Raising a dbt project is hard work. We, as data professionals, have poured ourselves into raising happy healthy data products, and we should be proud of the insights they’ve driven. It certainly wasn’t without its challenges though — we remember the terrible twos, where we worked hard to just get the platform to walk straight. We remember the angsty teenage years where tests kept failing, seemingly just to spite us. A lot of blood, sweat, and tears are shed in the service of clean data!

Once the project could dress and feed itself, we also worked hard to get buy-in from our colleagues who put their trust in our little project. Without deep trust and understanding of what we built, our colleagues who depend on your data (or even those involved in developing it with you — it takes a village after all!) are more likely to be in your DMs with questions than in their BI tools, generating insights.

When our teammates ask about where the data in their reports come from, how fresh it is, or about the right calculation for a metric, what a joy! This means they want to put what we’ve built to good use — the challenge is that, historically, it hasn’t been all that easy to answer these questions well. That has often meant a manual, painstaking process of cross checking run logs and your dbt documentation site to get the stakeholder the information they need.

Enter dbt Explorer! dbt Explorer centralizes documentation, lineage, and execution metadata to reduce the work required to ship trusted data products faster.

dbt Explorer: an upgrade to data discovery

In the days of yore, answering a question about your data platform may have required a bit of cryptography, sifting through possibly-up-to-date documentation in your internal wiki, run logs to figure out when your models were executed, and slacking the data team member with the most tenure. In the past several years, dbt Docs helped centralize the documentation workflow and dramatically improved the documentation process. While useful, dbt Docs only ever provides a single point in time snapshot, and lacks any sense of your platform’s deployment and execution information. dbt Explorer supercharges the docs experience by providing stateful awareness of your data platform, making support and triage of your platform easier than ever — it even proactively lets you know what to focus on to build even higher quality data products!

Where’s this data coming from?

Your stakeholders and fellow developers both need a way to orient themselves within your dbt project, and a way to know the full provenance of the number staring at them in their spreadsheet. Where did this info come from? Does it include XYZ data source, or just ABC?

It’s the classic stakeholder question for a reason! Knowing data lineage inherently increases your level of trust in the reporting you use to make the right decisions. The dbt DAG has long served as the map of your data flows, tracing the flow from raw data to ready-to-query data mart.

Look at that lineage!Look at that lineage!

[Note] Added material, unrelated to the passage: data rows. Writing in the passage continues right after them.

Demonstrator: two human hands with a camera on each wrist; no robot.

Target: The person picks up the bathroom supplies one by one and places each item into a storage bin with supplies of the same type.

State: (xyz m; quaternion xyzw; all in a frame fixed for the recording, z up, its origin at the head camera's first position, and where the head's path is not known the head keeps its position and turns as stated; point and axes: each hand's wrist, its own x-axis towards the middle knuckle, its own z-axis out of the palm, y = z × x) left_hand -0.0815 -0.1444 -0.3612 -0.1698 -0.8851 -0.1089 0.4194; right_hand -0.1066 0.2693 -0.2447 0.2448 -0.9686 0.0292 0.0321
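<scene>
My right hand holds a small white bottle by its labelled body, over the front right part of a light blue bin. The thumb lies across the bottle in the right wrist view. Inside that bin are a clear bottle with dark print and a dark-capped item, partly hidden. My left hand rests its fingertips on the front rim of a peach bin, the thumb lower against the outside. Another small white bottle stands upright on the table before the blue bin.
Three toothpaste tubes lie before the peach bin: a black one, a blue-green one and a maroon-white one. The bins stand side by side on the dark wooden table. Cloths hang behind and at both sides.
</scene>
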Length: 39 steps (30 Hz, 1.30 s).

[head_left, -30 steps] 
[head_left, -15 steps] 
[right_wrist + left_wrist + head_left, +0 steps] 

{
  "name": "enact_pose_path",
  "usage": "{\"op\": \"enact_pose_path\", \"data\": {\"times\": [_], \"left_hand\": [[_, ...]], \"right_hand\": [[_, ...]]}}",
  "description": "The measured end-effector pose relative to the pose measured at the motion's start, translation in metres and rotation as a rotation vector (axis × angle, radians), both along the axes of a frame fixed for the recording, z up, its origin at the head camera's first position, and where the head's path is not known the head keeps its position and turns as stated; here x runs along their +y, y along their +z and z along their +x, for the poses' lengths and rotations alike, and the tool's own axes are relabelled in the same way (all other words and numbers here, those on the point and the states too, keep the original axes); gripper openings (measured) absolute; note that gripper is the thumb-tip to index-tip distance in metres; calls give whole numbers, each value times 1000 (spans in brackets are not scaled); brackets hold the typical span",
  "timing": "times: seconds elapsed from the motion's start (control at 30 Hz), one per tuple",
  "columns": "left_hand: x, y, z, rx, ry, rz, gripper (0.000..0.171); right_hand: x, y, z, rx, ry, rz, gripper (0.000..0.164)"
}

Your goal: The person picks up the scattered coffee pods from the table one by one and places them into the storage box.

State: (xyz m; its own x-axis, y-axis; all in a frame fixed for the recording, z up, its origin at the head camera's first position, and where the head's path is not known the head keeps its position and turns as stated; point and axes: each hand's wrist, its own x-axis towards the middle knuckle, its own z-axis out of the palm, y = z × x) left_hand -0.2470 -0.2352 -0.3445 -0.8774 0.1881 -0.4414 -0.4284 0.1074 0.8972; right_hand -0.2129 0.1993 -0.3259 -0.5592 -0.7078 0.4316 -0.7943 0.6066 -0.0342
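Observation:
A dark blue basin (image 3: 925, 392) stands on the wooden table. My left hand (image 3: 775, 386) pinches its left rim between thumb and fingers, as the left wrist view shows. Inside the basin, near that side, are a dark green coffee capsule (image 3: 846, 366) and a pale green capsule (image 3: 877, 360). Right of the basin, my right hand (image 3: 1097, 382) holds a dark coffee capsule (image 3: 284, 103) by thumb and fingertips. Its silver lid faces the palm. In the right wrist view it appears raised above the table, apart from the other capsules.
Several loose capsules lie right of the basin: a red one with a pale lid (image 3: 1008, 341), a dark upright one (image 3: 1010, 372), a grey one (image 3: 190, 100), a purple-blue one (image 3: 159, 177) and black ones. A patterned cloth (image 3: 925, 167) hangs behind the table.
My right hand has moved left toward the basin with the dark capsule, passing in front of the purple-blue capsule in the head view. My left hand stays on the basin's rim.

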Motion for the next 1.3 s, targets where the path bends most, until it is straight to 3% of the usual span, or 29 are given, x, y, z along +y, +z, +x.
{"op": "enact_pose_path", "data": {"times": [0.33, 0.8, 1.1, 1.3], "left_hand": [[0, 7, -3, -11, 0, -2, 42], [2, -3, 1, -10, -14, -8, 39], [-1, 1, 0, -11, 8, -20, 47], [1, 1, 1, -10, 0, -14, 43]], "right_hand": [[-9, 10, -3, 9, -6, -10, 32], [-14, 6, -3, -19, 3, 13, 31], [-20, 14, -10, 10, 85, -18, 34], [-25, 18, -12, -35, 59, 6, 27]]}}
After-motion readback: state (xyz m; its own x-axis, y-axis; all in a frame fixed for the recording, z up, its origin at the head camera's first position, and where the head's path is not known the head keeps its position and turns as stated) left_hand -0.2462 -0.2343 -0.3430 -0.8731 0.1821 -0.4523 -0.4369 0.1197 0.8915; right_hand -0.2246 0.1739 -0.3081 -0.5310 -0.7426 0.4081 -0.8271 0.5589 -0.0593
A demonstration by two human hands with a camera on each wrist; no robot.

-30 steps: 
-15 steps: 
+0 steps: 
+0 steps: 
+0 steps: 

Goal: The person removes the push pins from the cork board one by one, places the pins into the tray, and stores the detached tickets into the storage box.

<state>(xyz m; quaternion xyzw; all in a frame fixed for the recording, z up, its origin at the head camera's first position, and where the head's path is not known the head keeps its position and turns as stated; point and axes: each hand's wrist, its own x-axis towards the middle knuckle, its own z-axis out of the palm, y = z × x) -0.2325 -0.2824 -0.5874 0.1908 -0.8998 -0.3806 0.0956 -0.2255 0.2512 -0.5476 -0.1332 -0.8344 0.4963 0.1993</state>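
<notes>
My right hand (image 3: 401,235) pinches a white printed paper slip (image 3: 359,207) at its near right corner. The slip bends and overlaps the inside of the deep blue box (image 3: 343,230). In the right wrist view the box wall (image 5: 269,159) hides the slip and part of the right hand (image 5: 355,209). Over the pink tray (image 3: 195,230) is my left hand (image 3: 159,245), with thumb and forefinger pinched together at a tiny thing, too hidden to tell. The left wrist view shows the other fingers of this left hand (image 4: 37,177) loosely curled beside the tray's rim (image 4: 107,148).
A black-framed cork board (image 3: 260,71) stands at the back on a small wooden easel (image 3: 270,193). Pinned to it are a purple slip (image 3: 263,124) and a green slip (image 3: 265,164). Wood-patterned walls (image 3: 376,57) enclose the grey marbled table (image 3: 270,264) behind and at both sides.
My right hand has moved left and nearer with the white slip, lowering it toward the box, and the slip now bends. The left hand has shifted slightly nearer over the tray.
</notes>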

dbt Explorer builds on this experience in three key ways:

  • Lineage 🤝 Docs - dbt Explorer’s lineage is embedded into the documentation page for each resource, meaning there’s no need to toggle between your DAG and your docs, and lose valuable context. Similarly, when you’re navigating the DAG in full screen mode, clicking on a resource in your project loads a summary panel of the most critical info about the resource you’re interested in (including execution status, data contract info, you name it). Understanding the lineage via the DAG and the context from your written documentation is one workflow in Explorer, not two.
  • Cross project lineage - if you’re using the new dbt Mesh architecture, you may trace your data back to the end of the DAG and find its source is not raw data, but in fact the output of another team’s dbt project! Luckily, dbt Explorer provides first class support for visualizing and understanding cross project lineage when using the dbt Mesh:
    • Account View + Project DAG: dbt Explorer provides a higher level view of the relationships between all your projects in your dbt Cloud Account — you can trace the lineage across the projects, and easily drill down into each project. When you click on a project in this view, the side panel includes a list of all the public models available for use. Double clicking opens up the lineage for that specific project, making it easy to traverse across your organization’s knowledge graph!
    • Cross Project Icons: When you’re in a project’s lineage, dbt Explorer marks cross-project relationships to make it clear when there are dependencies that span multiple projects. Stakeholders can quickly understand which project owners they may need to contact if they need more information about a dataset.
  • Column level lineage - long time listeners of the pod know that column level lineage is a frequently requested feature within dbt. It’s one thing to know how data flows between models, but the column level relationships help you understand precisely how data is used in models — this makes debugging data issues a lot simpler! We’re stoked to announce that dbt Explorer offers this feature embedded alongside your model lineage as well.
You can trace the data in a column from the source to the end of your DAG!You can trace the data in a column from the source to the end of your DAG!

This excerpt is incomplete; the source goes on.